Обращение к концепции Бахтина предполагает определение подхода к его учению со-бытия как становления. Основополагающий вопрос философии Бахтина – это событие бытия, онтологическим условием которого является способ бытия человека, а ведущий вопрос – бытие в мире с другими. Чтобы прояснить позитивную роль Другого в человеческом бытии, нужно обратиться к интерпретации несубстанционального характера бытия, развиваемой в книге о Достоевском.

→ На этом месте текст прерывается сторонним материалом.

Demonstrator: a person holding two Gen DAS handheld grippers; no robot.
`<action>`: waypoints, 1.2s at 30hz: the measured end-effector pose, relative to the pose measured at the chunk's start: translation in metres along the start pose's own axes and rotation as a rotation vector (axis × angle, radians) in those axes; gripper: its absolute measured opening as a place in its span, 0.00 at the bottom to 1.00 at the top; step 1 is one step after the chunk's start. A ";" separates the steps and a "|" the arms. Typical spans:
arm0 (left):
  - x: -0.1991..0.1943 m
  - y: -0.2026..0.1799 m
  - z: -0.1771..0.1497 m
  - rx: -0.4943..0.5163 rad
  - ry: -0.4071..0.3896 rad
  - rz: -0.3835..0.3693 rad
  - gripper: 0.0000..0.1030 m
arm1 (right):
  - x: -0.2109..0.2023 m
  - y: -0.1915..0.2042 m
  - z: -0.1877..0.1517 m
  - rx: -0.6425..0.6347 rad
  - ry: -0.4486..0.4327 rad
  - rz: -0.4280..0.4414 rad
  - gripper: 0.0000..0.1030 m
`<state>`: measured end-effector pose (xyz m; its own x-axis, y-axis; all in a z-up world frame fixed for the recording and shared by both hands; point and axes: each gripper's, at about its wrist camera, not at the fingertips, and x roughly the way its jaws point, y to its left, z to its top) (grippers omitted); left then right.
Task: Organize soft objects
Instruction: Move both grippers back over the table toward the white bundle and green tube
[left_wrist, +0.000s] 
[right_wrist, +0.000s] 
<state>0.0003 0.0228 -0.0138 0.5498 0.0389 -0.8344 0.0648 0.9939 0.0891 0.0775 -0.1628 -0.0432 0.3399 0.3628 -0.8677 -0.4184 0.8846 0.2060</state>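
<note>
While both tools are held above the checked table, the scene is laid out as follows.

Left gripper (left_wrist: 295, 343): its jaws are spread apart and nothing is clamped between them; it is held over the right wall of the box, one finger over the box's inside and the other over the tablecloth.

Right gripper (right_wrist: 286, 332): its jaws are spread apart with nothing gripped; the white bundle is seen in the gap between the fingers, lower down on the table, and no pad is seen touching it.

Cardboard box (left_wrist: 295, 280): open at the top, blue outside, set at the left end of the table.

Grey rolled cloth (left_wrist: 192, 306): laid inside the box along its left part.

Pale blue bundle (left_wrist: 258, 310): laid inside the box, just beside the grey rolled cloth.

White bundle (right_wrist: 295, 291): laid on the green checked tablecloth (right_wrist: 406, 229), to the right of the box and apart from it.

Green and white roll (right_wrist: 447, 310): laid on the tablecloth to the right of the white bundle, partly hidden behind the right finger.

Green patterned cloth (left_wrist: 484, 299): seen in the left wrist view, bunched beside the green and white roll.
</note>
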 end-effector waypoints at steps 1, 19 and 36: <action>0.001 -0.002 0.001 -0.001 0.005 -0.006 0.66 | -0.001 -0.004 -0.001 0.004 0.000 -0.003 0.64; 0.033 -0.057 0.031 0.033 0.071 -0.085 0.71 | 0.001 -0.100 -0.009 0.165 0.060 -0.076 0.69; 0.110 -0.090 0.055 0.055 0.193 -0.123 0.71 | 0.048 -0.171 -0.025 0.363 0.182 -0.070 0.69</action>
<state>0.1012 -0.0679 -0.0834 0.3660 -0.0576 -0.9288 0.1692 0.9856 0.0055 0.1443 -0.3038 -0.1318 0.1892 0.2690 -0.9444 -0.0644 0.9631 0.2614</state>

По сравнению с субстанциональностью, характеризующейся предрешенной жесткой определенностью, бытийное устройство человека определяется, с точки зрения Бахтина, амбивалентным различением данного и заданного. Философ говорит об «испытании человека в человеке». Бахтин приходит к выводу о том, что человек в своем бытии есть испытание для самого себя. Человеческое бытие испытывает себя, выявляя собственные возможности. Поскольку же испытание не является здесь испытанием чего-то готового и определенного, но личность становится личностью в ходе самоиспытания, испытание тем самым обретает полярный смысл для человека – оно оборачивается воспитанием. Становление обусловлено амбивалентным феноменом испытания-воспитания. В этом, по Бахтину, заключается высшая степень социальности, которую он называет также внутренней, потому что она относится к бытийному устройству личности, выраженной в феномене испытания-воспитания. Осуществляя свое бытие как индивидуальное, я задаю границу, отделяющую меня от Другого, но в силу двустороннего характера границы оказывается, что тем самым я задаю границу и для Другого, т.е. и для Другого выбираю собственное существование, непонимание Другого – это событие подлинного со-бытия с ним.